(Excerpts from a dataset)

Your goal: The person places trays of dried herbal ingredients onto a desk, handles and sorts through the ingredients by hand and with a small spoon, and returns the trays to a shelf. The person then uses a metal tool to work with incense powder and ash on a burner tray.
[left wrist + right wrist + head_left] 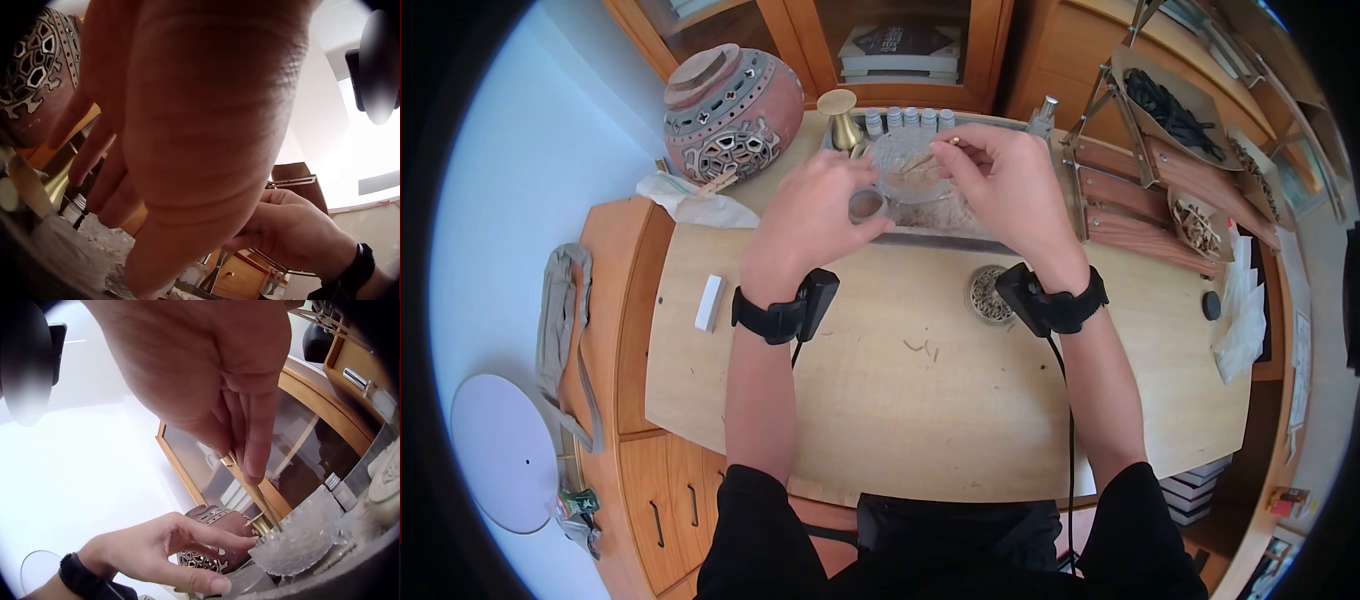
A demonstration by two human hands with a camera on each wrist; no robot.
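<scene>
My right hand (1012,185) pinches a thin brass-coloured stick (269,509) between thumb and fingers; it slants down to the scalloped clear glass bowl (303,540). Light brown powder shows inside that bowl in the head view. My left hand (815,205) hovers just left of the bowl, thumb and fingers spread around a small clear round container (866,206). In the left wrist view this container (72,256) stands below the fingertips, and the fingers hang loosely apart. Both objects are over a grey-rimmed tray (940,241) with pale powder on it.
Several small capped bottles (910,117) and a brass vase (840,115) line the tray's back. A large patterned pot (735,115) stands left. On the right sits a wooden rack (1140,205); a round dish of small coiled bits (988,294) is near my right wrist. A white block (710,303) lies left.
</scene>
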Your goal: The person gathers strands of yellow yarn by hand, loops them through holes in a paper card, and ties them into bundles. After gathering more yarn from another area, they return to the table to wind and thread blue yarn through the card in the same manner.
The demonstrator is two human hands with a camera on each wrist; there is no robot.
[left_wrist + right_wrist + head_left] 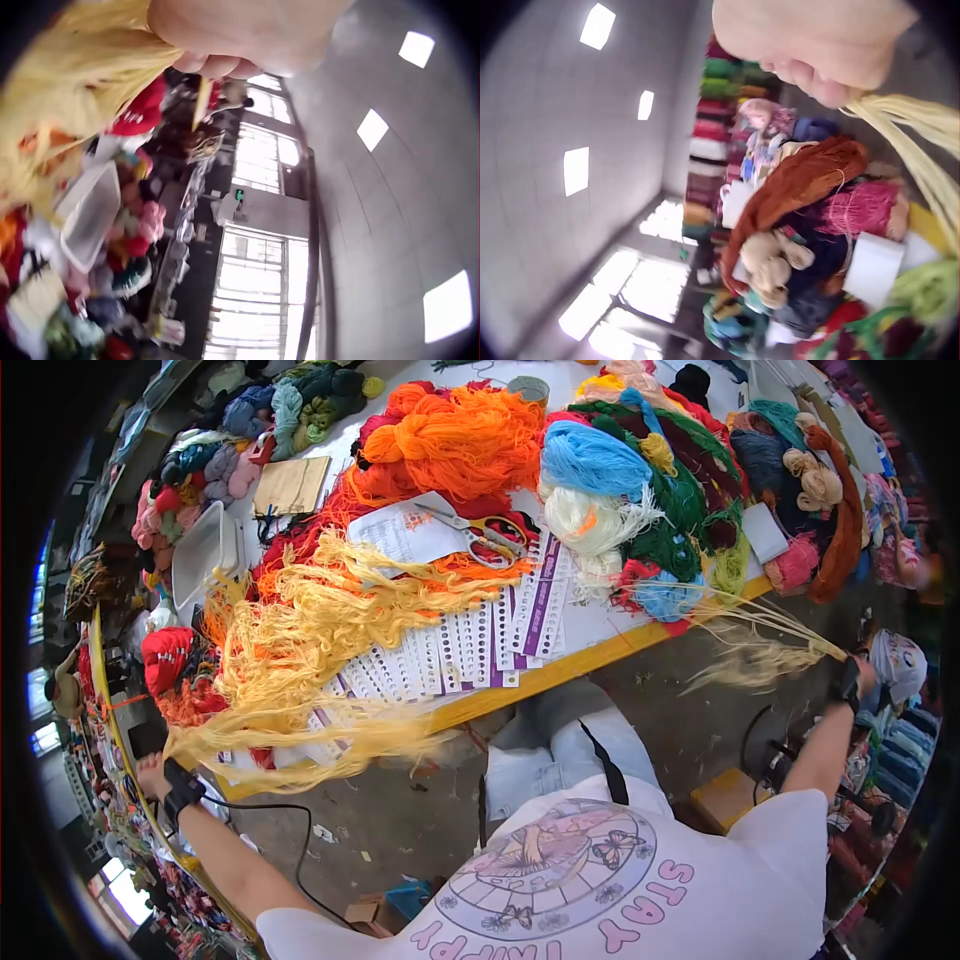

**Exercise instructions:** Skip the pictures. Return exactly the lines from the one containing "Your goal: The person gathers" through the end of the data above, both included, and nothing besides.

**Answer to the problem:**
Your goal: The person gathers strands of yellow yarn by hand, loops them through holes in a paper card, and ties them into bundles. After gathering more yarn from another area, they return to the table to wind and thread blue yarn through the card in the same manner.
The demonstrator is two human hands with a camera on each wrist; there is no robot.
[left_wrist + right_wrist + head_left] 

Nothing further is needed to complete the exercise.